Sunday, March 10, 2019

Understanding the TDWG Standards Documentation Specification, Part 2: Hierarchy Model and Implementation of IRIs



This is the second in a series of posts about the TDWG Standards Documentation Specification (SDS).  For background on the SDS, see the first post.

Note: this post was revised on 2020-03-04 when IRI dereferencing of the http://rs.tdwg.org/ subdomain went from testing into production.

Implementation plan?

The SDS was ratified and issued in April of 2017.  It did not, however, include any plan for its implementation.  It wasn't actually clear whose responsibility it was to make implementation of the SDS happen.  The Technical Architecture Group (TAG) might have been a logical group to take charge, but in 2017 it had not yet been reconstituted in its current form.  As the architect of the SDS, I had a vested interest in seeing it become functional, so I decided to take the initiative to figure out how it could be implemented. As I worked on this project, I got feedback from the Darwin Core Maintenance Group, key people working on the TDWG website and other infrastructure, and later from some TAG members.

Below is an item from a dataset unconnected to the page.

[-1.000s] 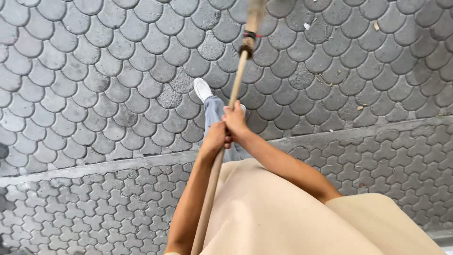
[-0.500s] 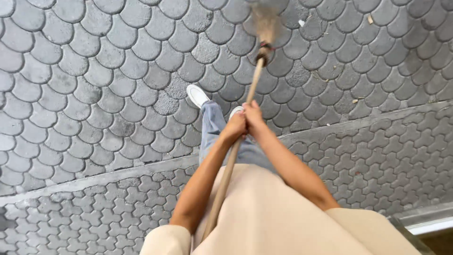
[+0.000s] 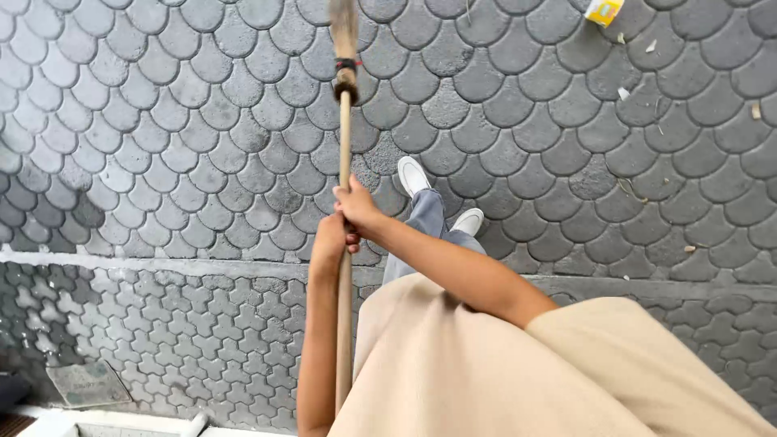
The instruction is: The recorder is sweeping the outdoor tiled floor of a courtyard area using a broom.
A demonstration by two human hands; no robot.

Although the SDS provided a general framework, it left a lot of the details to implementers.  In particular, the SDS had relatively little to say about the form of URIs used as identifiers for documents whose form was specified by the SDS.  For guidance, I looked to precedents set by Darwin Core, general practices in the Linked Data world, and practicalities of URI dereferencing.

The SDS model

The SDS describes a hierarchical model for resources within its scope.  That hierarchy is relatively simple for documents within a standard: there is simply a hasPart/isPartOf relationship between the standard and its documents. 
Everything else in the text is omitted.